Best Practices for SQL Statements/Connections in Get() Request

For simple lookups, I need to perform some SQL statements on a DB2 machine. I'm not able to use an ORM at the moment. I have a working example through this code, however I'm wondering if it can be optimized more as this would essentially create a connection on each request. And that just seems like bad programming.
Is there a way I can optimize this Get() request to leave a connection open? Nesting using statements seems dirty, as well. How should I handle the fact that Get() really wants to return an object of User no matter what; even in error? Can I put this connection in the start of the program so that I can use it over and over again? What are some of the best practices for this?
public class UsersController : ApiController
{
String constr = WebConfigurationManager.ConnectionStrings["DB2Connection"].ConnectionString;
public User Get([FromUri] User cst)
{
if (cst == null)
{
throw new HttpResponseException(HttpStatusCode.NotFound);
}
else
{
using (OdbcConnection DB2Conn = new OdbcConnection(constr))
{
DB2Conn.Open();
using (OdbcCommand com = new OdbcCommand(
// Generic SQL Statement
"SELECT * FROM [TABLE] WHERE customerNumber = ?", DB2Conn))
{
com.Parameters.AddWithValue("#var", cst.customerNumber);
using (OdbcDataReader reader = com.ExecuteReader())
{
try
{
while (reader.Read())
{
cst.name = (string)reader["name"];
return cst;
}
}
catch
{
throw;
}
}
}
}
return cst;
}
}
}
I found a great question that doesn't really have detailed answers, I feel like similar solutions exist for both of these questions...

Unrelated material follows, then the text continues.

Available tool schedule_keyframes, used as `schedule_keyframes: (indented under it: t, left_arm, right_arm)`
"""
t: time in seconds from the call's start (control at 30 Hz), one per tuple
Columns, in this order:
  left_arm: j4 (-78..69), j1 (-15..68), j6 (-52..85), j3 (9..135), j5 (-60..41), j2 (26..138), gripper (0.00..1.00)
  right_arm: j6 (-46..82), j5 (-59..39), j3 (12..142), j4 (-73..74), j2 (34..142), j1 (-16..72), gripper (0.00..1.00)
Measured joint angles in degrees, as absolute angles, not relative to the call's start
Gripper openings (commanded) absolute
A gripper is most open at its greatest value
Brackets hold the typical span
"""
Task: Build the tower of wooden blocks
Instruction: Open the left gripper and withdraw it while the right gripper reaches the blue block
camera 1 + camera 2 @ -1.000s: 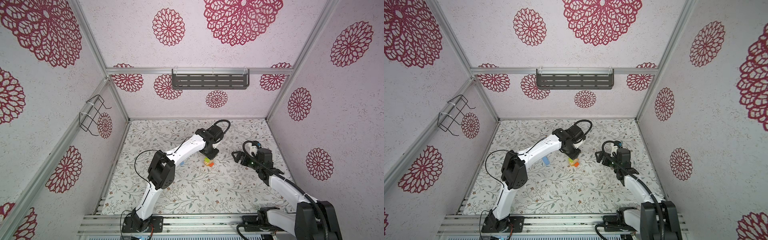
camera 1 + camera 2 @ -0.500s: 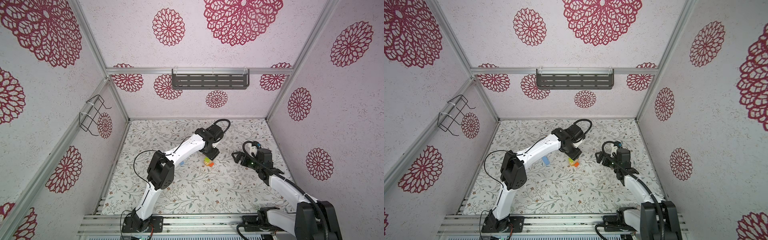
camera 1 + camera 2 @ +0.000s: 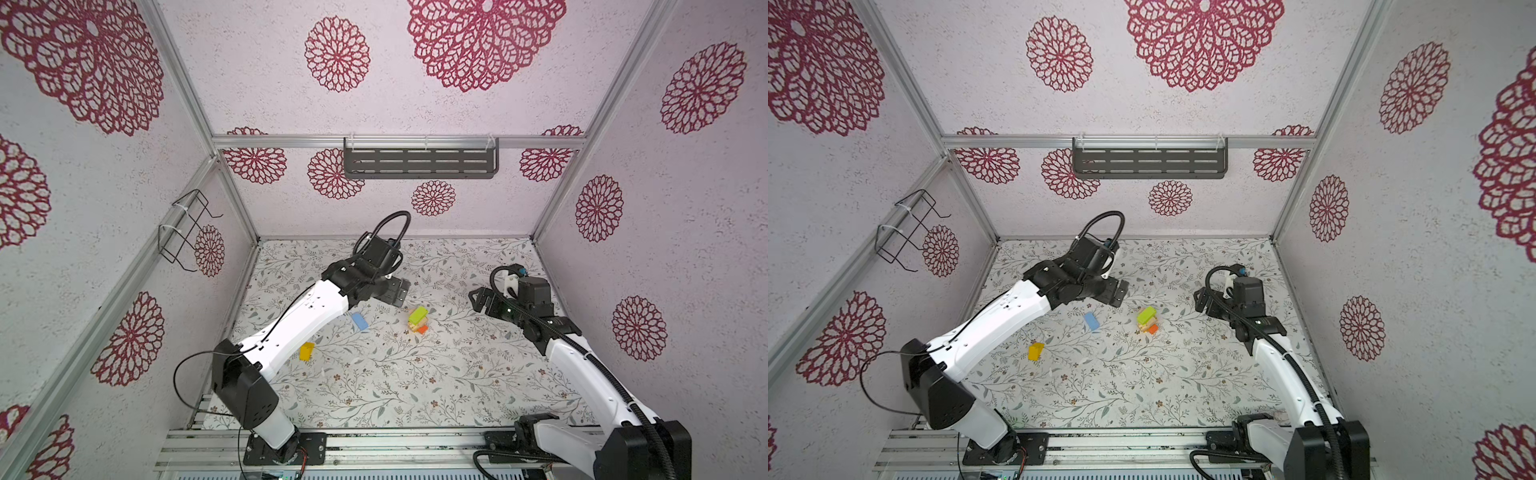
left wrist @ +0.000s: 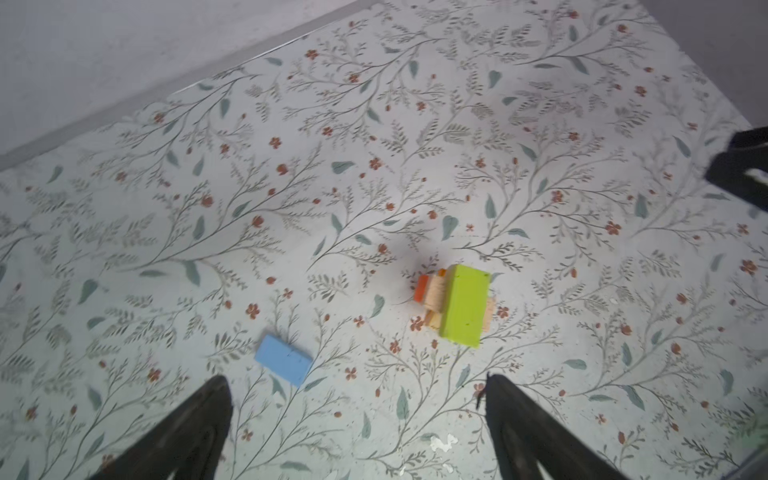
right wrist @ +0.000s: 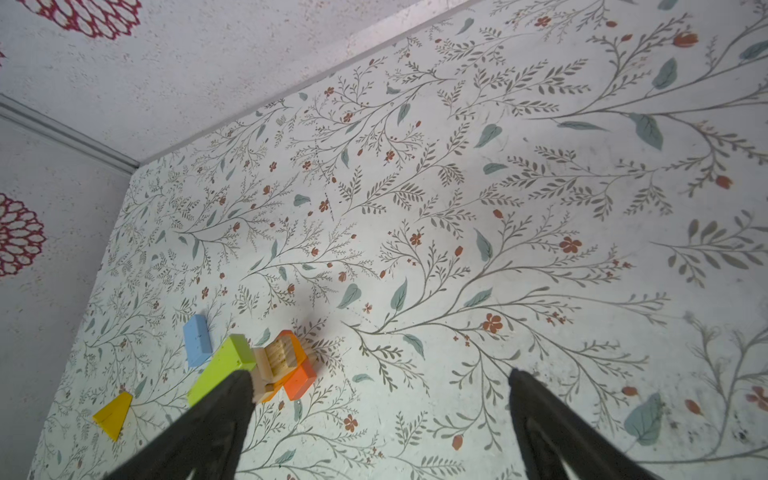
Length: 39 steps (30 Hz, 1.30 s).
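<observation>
While the wood block tower [image 4: 457, 305], green on top, stands just ahead of the left hand [image 4: 355, 379] (spread wide, empty), a blue block [image 4: 284, 359] and a yellow block [image 5: 114, 415] lie unstacked nearby; the right hand [image 5: 380, 374] is likewise spread.

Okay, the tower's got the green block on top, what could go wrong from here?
1. The green block looks skewed and seems to overhang the tan pieces beneath; adding another block could tip the wood block tower.
2. The open left gripper hangs close beside the tower; swinging toward the blue block might clip it.
</observation>
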<state>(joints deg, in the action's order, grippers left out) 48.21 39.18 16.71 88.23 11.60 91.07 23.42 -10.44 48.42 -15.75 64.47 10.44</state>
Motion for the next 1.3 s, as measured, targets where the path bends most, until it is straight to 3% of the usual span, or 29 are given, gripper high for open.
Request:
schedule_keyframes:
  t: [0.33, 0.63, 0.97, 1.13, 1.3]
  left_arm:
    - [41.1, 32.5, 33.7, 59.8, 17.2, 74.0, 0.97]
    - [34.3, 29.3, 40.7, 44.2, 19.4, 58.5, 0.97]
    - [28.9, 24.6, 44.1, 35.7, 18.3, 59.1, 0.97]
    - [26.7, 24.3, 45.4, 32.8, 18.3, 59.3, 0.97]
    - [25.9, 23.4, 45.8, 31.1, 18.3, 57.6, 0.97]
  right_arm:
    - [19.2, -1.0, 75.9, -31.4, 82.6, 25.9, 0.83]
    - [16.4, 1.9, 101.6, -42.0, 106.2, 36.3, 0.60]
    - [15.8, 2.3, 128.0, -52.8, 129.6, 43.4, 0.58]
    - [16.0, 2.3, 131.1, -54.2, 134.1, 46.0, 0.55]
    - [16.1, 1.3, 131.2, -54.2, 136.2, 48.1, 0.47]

And that just seems like bad programming.
Why do you think that?
The underlying system should be maintaining connections in a connection pool for you. Creating a connection should be very optimized already.
From a logical perspective, what you're doing now is exactly what you want to be doing. Create the connection, use it, and dispose of it immediately. This allows other threads/processes/etc. to use it from the connection pool now that you're done with it.
This also avoids the myriad of problems which arise from manually maintaining your open connections outside of the code that uses them.
Is there a way I can optimize this Get() request to leave a connection open?
Have you measured an actual performance problem? If not, there's nothing to optimize.
And there's a very good chance that hanging on to open connections in a static context in your web application is going to have drastic performance implications.
In short... You're already doing this correctly. (Well, except for that unnecessary try/catch. You can remove that.)
Edit: If you're just looking to improve the readability of the code (which itself is a matter of personal preference), this seems readable to me:
public User Get([FromUri] User cst)
{
if (cst == null)
throw new HttpResponseException(HttpStatusCode.NotFound);
using (var DB2Conn = new OdbcConnection(constr))
using (var com = new OdbcCommand("SELECT * FROM [TABLE] WHERE customerNumber = ?", DB2Conn))
{
com.Parameters.AddWithValue("#var", cst.customerNumber);
DB2Conn.Open();
using (OdbcDataReader reader = com.ExecuteReader())
while (reader.Read())
{
cst.name = (string)reader["name"]
return cst;
}
}
return cst;
}
Note that you can further improve it by re-addressing the logic of that SQL query. Since you're fetching one value from one record then you don't need to loop over a data reader. Just fetch a single literal and return it. Note that this is free-hand and untested, but it might look something like this:
public User Get([FromUri] User cst)
{
if (cst == null)
throw new HttpResponseException(HttpStatusCode.NotFound);
using (var DB2Conn = new OdbcConnection(constr))
using (var com = new OdbcCommand("SELECT name FROM [TABLE] WHERE customerNumber = ? FETCH FIRST 1 ROWS ONLY", DB2Conn))
{
com.Parameters.AddWithValue("#var", cst.customerNumber);
DB2Conn.Open();
cst.name = (string)com.ExecuteScalar();
}
return cst;
}

#David's answer addresses your actual questions perfectly but here's some other observations that may make your code a little more pallatable to you:
remove the try/catch block - all you're doing is re-throwing the exception which is what will happen if you don't use a try/catch at all. Don't catch the exception unless you can do something about it. (I see now that #David's answer addresses that - either it was added after I read it or I missed it - my apologies for the overlap but it's worth reinforcing)
Change your query to just pull name and use ExecuteScalar instead of ExecuteReader. You are taking the name value from the first record and exiting the while loop. ExecuteScalar returns the value from the first column in the first record, so you can eliminate the while loop and the using there.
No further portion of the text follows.